TASK DETAILS: Could you transcribe all of the data exactly and skip any pictures?

── DATASET EXCERPT

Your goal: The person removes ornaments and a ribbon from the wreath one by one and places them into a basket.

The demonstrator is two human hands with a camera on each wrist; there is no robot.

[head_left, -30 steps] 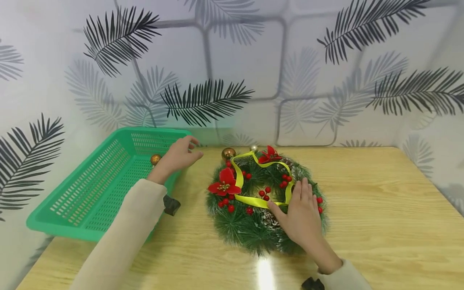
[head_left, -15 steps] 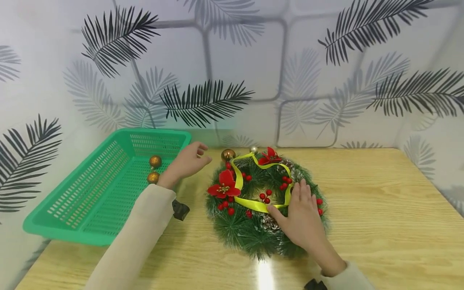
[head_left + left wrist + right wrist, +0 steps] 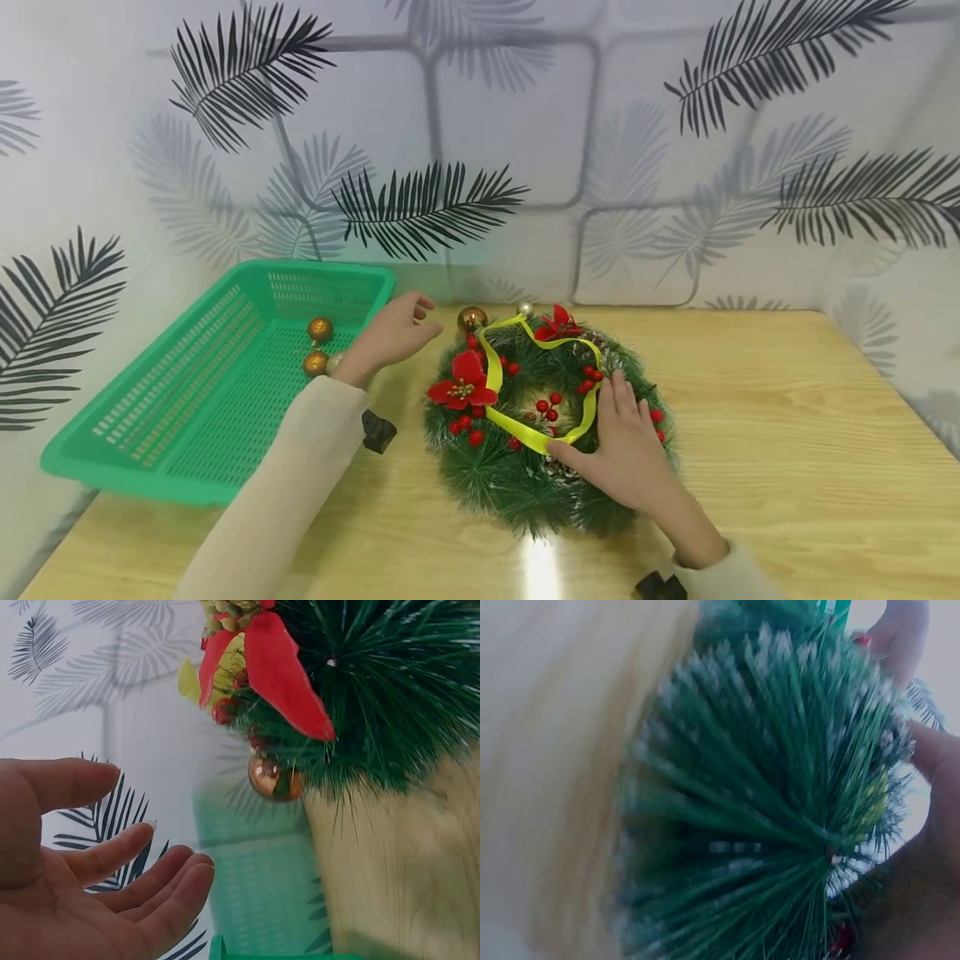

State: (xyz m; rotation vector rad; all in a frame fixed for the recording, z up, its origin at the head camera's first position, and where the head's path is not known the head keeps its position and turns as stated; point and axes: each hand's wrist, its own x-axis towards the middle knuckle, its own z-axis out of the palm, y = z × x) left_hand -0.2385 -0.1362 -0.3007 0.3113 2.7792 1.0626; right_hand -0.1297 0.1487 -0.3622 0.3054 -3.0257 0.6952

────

EXERCISE RESULT:
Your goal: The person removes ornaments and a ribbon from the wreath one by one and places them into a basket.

The demonstrator is two human hands with a camera on each wrist; there is no robot.

[head_left, -30 steps] 
[head_left, -15 steps] 
[head_left + left wrist + right wrist, +0 steps] 

State: (xyz m; rotation vector rad; all in a frame fixed for the recording, z up, its origin at the head camera's first position, and where the head's path is not known the head keeps its position and turns as stated; point and axes: each hand's wrist, its own x-axis towards the middle knuckle, its own z-axis out of the palm, y = z × x) left_hand -0.2385 -0.1362 -0.3007 0.3113 2.7792 1.0626; right_hand -0.1297 0.1487 -0.3622 0.3054 -3.0257 0.6952

No part of the answer remains open.